◆ Exercise description
The data below holds the lines to copy: everything from the line containing "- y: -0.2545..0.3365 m" to the line containing "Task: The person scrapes", both ends included, set down exactly.

Material supplied: Begin

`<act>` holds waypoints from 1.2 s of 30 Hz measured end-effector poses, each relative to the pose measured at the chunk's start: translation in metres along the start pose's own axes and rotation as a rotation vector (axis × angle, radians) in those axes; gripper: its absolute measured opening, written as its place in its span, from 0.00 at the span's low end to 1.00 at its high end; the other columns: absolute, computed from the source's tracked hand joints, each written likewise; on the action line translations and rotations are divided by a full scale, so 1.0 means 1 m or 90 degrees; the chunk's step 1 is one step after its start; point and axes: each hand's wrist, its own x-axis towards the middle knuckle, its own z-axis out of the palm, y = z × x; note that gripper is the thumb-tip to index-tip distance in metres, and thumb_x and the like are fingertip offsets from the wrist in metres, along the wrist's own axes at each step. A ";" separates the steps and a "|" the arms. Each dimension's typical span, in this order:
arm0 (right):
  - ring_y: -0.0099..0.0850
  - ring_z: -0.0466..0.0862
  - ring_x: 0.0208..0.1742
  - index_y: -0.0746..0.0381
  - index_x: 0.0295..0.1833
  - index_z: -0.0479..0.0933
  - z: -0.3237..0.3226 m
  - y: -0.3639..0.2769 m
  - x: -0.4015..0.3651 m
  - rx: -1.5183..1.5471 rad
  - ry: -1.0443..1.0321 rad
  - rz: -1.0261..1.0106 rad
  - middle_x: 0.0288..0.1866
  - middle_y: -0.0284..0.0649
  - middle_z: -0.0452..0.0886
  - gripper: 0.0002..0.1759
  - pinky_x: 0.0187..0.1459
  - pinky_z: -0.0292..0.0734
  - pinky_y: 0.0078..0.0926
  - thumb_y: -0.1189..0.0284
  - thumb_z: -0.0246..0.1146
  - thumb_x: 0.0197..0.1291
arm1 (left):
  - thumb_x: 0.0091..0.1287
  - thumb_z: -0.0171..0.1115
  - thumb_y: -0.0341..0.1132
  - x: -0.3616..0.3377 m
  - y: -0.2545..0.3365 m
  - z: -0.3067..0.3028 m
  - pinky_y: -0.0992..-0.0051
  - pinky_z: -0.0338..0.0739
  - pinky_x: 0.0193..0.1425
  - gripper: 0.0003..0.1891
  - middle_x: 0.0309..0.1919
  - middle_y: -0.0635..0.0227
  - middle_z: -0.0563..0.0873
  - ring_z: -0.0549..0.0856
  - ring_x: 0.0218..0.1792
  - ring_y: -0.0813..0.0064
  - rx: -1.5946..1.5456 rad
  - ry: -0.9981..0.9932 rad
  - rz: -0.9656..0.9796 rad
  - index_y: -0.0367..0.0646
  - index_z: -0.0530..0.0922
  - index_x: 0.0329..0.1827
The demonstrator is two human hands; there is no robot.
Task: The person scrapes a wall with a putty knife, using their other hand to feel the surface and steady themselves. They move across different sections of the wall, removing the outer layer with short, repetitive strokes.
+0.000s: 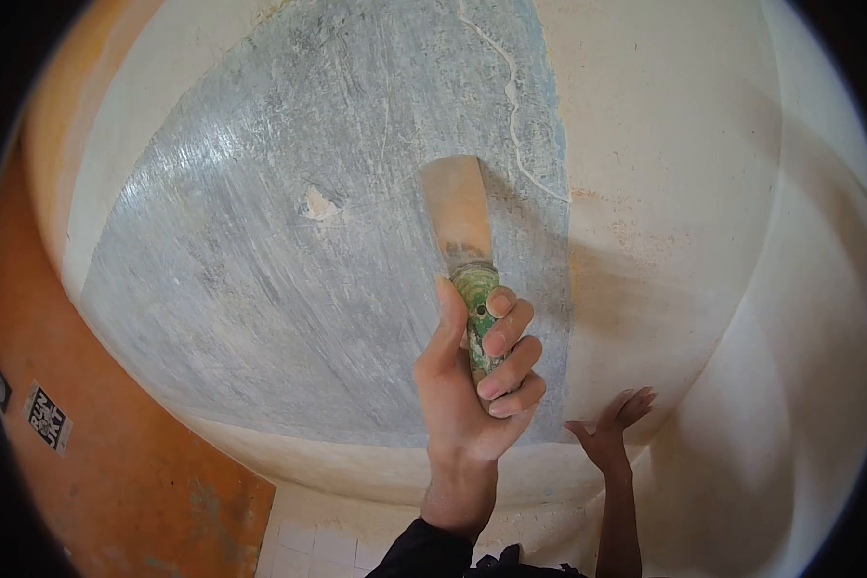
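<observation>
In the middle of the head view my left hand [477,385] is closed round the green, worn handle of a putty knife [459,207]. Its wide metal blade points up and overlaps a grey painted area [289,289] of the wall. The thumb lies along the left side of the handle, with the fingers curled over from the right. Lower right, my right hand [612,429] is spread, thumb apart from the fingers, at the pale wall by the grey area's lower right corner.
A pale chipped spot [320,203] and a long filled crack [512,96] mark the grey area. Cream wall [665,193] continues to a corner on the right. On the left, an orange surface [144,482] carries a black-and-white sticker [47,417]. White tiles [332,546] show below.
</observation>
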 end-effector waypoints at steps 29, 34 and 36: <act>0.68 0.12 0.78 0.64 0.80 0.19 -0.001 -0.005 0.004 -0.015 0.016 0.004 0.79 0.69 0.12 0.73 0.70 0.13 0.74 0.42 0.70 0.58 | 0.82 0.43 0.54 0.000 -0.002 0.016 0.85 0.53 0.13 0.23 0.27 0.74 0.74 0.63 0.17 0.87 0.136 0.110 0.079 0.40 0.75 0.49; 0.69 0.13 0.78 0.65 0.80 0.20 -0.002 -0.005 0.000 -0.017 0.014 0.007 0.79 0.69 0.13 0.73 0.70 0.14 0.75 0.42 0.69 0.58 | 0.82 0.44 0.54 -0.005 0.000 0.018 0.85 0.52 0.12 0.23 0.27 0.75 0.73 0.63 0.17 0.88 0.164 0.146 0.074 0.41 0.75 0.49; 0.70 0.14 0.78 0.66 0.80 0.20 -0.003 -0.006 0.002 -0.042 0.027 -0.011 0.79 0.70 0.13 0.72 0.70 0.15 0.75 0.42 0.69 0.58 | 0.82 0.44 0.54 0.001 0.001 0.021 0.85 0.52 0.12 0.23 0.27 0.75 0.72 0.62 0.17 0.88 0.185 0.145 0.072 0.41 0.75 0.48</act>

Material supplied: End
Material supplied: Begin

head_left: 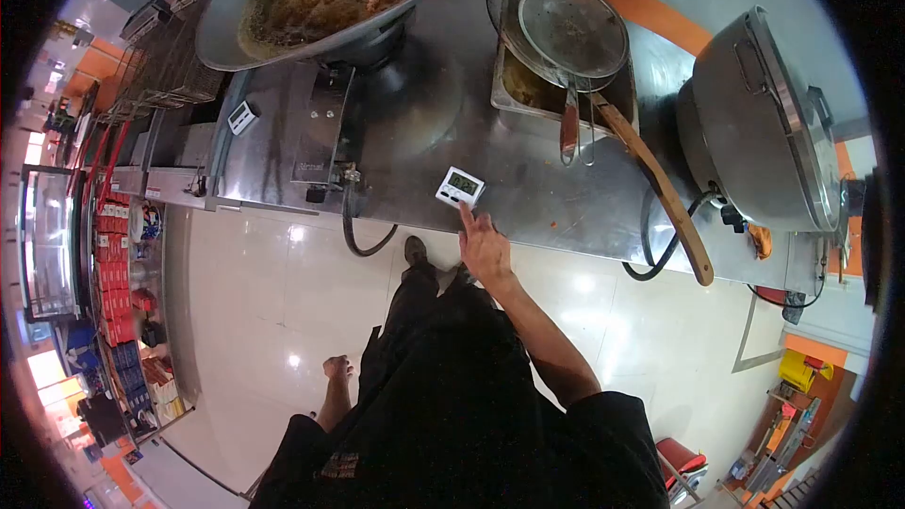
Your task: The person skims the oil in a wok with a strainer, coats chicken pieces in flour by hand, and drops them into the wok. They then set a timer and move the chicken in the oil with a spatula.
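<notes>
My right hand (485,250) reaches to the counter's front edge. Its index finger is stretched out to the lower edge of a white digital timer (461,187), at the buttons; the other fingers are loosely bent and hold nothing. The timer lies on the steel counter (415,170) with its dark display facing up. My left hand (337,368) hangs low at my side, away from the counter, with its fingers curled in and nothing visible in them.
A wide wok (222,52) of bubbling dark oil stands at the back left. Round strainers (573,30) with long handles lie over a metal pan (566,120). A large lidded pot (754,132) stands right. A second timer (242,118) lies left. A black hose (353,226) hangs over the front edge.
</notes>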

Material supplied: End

◆ Response to this task
  - y: -0.2545..0.3365 m
  - z: -0.3067..0.3028 m
  - pinky_y: -0.0992..-0.0051
  - pinky_z: -0.0338..0.0739
  - pinky_x: 0.0193..0.1425
  - gripper: 0.0003..0.1891
  - middle_x: 0.0309..0.1919
  - middle_y: -0.0635..0.0227
  - middle_z: -0.0563..0.0873
  - ring_z: -0.0549..0.0856
  - ring_x: 0.0218..0.1792
  - ring_y: -0.0813..0.0064
  - rx: -1.5946..1.5456 rad
  - ry: -0.9981..0.9932 rad
  - rz: -0.9656..0.9796 rad
  - index_y: -0.0367..0.0646
  - index_z: -0.0530..0.0922
  - index_x: 0.0329..0.1827
The demonstrator is two human hands; there is no robot.
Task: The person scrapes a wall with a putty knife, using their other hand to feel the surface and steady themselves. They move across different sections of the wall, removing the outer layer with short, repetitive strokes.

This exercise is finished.